Task details: The answer should be one number, the count of lines in the data with "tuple".

Extracted records:
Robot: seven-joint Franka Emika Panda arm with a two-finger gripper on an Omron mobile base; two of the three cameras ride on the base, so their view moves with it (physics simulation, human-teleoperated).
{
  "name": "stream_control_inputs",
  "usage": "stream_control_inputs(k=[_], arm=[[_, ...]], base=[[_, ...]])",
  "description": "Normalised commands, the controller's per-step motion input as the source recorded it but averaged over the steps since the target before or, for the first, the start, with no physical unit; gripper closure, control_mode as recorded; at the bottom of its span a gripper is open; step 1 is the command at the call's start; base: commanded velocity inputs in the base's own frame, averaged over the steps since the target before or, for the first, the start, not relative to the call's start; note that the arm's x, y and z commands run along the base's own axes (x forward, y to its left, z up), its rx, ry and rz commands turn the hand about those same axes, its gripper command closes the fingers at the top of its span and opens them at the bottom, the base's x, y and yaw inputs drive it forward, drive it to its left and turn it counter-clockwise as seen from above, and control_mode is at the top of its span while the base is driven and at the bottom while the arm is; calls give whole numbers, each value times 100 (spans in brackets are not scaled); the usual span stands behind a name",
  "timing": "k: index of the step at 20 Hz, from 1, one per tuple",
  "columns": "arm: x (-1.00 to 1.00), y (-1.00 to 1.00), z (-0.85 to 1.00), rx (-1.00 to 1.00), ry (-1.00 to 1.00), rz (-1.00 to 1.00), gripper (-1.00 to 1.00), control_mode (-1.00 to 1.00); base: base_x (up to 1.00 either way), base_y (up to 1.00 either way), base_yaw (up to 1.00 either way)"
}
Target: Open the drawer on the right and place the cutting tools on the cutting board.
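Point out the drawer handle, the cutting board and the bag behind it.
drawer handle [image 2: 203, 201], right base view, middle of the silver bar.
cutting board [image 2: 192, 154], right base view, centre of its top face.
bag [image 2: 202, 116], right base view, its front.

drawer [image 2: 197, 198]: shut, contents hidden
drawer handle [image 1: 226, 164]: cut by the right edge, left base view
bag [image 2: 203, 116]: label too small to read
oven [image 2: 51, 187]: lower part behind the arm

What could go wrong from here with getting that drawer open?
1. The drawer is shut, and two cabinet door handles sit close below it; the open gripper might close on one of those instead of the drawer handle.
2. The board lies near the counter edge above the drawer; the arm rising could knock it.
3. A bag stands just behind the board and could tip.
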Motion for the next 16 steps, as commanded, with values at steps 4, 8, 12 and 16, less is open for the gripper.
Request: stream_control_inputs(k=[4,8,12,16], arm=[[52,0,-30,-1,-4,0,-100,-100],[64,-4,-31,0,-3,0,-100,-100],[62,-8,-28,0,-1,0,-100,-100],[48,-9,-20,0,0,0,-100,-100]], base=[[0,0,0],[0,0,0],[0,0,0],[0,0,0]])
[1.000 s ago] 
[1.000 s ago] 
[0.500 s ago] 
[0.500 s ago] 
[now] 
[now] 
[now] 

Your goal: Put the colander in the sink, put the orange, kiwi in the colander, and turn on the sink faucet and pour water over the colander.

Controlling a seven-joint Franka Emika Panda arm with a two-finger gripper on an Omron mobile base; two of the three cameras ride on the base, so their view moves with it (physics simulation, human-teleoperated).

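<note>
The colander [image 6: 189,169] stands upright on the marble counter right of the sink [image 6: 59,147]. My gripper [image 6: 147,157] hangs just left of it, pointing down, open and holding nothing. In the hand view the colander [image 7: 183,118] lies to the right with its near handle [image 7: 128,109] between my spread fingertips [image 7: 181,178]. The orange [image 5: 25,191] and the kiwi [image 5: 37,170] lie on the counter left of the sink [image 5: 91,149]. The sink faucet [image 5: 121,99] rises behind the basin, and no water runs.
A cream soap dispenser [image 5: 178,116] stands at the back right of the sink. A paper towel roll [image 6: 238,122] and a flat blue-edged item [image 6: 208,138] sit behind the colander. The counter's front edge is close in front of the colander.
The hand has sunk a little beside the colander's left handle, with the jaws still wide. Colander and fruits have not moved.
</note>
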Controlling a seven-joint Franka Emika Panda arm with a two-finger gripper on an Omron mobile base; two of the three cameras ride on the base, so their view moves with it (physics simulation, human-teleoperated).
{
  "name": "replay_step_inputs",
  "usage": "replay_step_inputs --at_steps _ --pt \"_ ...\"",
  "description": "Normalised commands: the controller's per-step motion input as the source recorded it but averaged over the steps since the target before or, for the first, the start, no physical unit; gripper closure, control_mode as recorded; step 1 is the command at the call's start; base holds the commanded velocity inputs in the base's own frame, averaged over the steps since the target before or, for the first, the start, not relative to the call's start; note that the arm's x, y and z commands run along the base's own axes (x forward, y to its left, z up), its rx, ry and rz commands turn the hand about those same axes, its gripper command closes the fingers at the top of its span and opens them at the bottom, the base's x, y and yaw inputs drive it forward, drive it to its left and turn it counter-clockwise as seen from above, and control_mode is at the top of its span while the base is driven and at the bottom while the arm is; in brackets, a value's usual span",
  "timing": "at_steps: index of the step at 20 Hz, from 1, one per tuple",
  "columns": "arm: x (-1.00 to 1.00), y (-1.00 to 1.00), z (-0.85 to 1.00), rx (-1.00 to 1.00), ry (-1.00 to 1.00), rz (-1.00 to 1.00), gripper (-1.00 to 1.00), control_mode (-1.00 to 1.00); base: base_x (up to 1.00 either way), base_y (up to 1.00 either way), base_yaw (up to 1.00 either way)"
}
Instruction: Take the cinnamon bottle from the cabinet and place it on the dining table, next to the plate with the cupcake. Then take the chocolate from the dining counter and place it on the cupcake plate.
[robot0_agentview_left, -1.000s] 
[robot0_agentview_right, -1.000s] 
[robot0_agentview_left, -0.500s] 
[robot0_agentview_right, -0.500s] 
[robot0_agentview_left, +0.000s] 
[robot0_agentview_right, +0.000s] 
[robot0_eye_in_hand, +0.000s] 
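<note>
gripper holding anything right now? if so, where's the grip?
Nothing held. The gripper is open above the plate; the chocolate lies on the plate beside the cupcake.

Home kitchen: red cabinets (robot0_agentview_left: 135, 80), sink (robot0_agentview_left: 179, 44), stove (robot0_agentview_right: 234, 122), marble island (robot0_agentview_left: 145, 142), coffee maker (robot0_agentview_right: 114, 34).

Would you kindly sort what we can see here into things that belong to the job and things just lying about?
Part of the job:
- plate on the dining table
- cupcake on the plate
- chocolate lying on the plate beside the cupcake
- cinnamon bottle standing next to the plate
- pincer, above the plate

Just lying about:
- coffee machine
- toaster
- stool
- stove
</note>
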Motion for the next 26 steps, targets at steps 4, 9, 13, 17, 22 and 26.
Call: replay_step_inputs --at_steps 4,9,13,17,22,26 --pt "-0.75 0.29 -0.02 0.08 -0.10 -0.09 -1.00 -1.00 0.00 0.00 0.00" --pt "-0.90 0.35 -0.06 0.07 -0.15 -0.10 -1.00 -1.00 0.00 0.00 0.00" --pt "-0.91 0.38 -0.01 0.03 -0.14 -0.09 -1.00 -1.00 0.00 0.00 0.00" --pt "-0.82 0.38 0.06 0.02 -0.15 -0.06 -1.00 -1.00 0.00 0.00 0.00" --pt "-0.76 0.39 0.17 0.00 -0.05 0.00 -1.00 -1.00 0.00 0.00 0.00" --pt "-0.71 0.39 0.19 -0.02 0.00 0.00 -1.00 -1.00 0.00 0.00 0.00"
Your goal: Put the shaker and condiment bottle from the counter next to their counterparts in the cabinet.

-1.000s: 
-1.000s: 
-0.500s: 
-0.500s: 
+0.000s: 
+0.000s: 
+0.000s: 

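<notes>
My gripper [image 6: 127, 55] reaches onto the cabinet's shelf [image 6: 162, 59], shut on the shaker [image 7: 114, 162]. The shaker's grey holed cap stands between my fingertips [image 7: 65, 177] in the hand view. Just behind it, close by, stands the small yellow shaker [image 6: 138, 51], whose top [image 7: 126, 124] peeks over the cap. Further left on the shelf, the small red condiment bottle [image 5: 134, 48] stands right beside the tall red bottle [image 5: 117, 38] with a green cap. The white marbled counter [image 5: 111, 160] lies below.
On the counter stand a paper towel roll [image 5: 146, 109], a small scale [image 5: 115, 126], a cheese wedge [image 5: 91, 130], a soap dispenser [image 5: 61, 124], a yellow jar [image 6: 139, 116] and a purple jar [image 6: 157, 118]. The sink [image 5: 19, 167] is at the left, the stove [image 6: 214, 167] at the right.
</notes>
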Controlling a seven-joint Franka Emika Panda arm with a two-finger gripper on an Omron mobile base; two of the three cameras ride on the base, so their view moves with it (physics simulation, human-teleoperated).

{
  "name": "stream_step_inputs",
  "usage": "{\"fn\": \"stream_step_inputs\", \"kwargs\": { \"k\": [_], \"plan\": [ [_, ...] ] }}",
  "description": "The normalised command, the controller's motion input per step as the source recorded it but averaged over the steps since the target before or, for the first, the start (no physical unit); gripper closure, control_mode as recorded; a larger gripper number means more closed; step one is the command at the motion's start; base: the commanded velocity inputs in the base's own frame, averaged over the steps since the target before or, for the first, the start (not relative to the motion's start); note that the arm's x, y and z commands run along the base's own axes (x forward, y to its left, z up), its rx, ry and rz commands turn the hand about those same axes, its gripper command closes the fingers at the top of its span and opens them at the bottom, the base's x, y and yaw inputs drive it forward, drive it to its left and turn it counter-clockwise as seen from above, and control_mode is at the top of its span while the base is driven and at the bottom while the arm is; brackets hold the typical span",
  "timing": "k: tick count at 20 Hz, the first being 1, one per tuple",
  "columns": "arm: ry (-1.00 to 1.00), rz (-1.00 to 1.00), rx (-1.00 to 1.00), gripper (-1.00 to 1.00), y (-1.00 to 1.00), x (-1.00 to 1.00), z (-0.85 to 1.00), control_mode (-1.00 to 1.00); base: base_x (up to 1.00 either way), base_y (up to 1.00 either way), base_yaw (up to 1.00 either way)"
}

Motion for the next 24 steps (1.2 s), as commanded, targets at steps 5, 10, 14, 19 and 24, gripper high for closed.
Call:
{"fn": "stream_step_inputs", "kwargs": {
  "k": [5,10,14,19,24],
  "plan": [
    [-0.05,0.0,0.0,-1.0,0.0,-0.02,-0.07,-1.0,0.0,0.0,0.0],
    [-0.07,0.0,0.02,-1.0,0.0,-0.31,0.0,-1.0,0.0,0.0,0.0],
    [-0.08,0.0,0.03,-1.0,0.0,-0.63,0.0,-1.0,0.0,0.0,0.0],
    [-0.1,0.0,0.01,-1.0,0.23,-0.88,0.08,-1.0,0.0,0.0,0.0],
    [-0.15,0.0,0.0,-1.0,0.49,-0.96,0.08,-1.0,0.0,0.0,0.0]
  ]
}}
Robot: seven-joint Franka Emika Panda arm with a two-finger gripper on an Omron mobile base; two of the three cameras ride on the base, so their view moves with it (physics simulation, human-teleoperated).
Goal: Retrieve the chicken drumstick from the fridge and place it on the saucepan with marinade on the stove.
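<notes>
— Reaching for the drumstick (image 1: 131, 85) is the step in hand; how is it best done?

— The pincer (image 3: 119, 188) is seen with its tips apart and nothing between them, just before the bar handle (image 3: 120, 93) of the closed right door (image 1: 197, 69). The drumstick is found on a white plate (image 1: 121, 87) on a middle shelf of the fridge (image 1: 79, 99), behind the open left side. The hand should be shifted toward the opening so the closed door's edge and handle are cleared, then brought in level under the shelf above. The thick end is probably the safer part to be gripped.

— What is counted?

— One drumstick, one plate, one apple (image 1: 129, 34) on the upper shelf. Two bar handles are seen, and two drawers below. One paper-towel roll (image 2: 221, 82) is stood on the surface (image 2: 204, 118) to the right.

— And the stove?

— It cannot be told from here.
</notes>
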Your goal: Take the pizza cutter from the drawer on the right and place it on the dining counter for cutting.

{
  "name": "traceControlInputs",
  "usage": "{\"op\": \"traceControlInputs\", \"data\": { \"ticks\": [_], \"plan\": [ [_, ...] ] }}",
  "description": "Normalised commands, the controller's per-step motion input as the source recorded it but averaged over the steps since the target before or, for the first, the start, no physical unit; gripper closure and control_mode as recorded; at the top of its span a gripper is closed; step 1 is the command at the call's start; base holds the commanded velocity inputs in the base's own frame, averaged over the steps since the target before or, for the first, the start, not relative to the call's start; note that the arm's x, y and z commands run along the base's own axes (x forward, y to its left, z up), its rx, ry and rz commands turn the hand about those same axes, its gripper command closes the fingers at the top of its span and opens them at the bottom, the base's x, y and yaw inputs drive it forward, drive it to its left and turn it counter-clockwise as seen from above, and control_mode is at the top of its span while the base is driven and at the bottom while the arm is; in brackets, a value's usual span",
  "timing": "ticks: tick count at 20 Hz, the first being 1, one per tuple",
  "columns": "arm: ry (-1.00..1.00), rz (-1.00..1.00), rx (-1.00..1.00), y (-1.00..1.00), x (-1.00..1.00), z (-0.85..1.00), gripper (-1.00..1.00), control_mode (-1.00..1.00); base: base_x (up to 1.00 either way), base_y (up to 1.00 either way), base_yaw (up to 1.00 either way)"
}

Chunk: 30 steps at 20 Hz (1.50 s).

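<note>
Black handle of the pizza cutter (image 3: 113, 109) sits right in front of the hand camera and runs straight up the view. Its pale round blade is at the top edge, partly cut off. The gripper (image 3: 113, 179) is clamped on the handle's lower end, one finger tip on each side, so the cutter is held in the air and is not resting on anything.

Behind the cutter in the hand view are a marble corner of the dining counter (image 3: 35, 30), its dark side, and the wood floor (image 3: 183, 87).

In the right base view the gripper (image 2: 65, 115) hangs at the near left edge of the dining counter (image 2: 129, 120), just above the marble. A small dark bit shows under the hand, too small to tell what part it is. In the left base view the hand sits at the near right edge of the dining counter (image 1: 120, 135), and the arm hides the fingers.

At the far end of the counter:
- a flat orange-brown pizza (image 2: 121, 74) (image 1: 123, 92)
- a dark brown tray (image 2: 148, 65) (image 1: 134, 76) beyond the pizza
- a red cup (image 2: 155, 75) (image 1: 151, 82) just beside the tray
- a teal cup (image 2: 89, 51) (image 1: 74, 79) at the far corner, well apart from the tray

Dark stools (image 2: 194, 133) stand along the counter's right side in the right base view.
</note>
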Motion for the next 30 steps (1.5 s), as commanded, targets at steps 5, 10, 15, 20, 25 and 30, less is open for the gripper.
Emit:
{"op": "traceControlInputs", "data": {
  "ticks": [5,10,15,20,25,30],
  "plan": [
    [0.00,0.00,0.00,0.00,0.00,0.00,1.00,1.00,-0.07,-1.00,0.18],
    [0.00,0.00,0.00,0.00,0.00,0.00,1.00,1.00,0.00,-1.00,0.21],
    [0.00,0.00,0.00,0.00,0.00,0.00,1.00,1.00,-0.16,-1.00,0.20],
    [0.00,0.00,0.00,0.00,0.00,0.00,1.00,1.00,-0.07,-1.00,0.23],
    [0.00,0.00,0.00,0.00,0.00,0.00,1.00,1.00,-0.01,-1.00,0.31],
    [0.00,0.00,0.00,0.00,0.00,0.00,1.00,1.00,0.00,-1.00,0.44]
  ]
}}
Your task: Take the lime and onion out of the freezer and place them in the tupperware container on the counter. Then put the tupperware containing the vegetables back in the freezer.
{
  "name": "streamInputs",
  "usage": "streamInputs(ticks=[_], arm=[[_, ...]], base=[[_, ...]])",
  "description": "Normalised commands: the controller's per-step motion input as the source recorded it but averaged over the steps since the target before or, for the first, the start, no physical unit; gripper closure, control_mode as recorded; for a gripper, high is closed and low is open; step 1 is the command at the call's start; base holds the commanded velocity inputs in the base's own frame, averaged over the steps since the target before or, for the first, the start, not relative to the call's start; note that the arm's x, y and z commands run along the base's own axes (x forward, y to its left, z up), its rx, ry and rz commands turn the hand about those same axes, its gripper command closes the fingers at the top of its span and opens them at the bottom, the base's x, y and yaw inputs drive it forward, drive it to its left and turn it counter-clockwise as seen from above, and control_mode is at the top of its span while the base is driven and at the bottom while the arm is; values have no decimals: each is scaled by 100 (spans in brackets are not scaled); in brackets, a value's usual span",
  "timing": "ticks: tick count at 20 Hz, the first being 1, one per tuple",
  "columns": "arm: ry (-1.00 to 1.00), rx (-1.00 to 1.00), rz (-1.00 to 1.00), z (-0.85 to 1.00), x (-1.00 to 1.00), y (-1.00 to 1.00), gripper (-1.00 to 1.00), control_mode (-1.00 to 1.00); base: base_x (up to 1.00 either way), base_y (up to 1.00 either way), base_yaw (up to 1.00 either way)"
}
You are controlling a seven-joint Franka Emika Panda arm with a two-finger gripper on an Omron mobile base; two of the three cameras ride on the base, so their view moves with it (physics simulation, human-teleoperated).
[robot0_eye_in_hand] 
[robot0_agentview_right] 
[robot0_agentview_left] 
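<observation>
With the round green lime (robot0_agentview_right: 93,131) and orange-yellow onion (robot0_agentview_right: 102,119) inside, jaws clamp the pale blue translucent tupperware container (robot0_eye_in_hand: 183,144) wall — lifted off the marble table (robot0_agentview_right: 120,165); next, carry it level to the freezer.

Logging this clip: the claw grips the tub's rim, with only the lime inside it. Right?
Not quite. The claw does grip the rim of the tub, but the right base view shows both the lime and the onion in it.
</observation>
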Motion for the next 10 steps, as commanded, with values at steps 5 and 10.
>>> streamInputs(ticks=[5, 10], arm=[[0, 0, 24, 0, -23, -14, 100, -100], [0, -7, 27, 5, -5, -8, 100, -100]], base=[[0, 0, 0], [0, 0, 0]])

Result of the task: 5